Además de todo ello, el funcionario, abusando de su cargo, engañó a tres procesados para que le entregaran a él directamente el efectivo de la responsabilidad civil que debían afrontar, en lugar de indicarles la cuenta corriente bancaria de depósitos y consignaciones del juzgado.

En total, mintió a un ciudadano condenado en un juicio de faltas a indemnizar a otro, a un acusado de un delito contra la seguridad del tráfico y un homicidio imprudente y a otro hombre al que le dijo que debía pagarle 450,76 euros para recuperar su carné de conducir.

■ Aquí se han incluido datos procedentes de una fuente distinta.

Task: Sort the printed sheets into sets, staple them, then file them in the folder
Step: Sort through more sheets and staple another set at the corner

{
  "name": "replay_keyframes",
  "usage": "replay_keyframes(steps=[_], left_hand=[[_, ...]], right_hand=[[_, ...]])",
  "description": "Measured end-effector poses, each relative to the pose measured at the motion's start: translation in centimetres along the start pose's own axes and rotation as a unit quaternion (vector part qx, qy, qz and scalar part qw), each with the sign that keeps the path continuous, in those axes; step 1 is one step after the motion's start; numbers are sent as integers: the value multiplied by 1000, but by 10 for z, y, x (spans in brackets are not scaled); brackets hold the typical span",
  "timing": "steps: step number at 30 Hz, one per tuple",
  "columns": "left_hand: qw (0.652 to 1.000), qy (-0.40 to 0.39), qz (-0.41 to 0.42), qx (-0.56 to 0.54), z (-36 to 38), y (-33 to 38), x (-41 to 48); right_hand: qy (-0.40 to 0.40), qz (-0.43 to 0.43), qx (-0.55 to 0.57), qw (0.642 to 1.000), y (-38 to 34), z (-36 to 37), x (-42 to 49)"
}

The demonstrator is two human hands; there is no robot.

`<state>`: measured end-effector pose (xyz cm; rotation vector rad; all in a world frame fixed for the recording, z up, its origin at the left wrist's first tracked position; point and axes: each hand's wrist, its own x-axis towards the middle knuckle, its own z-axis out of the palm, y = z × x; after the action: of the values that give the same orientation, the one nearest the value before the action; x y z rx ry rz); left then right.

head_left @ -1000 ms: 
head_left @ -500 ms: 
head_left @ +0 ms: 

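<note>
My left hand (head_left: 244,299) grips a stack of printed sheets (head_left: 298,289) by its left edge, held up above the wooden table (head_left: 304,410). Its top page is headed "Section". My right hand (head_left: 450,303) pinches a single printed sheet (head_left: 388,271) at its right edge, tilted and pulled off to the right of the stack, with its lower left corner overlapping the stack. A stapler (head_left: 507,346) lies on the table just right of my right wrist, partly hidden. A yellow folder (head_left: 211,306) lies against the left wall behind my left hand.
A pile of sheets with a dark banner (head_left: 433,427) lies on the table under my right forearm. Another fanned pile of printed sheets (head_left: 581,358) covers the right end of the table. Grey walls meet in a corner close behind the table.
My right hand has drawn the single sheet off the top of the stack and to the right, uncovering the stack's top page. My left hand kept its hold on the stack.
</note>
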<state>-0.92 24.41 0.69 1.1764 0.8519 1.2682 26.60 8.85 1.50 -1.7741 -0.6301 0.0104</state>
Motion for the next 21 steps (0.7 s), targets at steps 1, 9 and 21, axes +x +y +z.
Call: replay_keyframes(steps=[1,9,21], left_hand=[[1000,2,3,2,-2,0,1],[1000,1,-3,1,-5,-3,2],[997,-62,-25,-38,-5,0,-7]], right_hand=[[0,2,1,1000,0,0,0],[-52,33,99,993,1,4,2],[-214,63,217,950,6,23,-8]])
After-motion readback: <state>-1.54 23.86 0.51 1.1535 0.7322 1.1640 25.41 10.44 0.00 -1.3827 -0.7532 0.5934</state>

Después de que le entregaran el dinero, les entregaba un documento firmado y con el sello de la Secretaría del Juzgado para darle "mayor veracidad".

En su resolución, el Supremo reprocha que el recurrente como oficial de Justicia "defraudó gravemente las expectativas que la sociedad depositó en él pues, abusando de su cargo, ocultó diversos expedientes e hizo suyas distintas indemnizaciones pagadas por los obligados con destino a los perjudicados en los distintos procesos".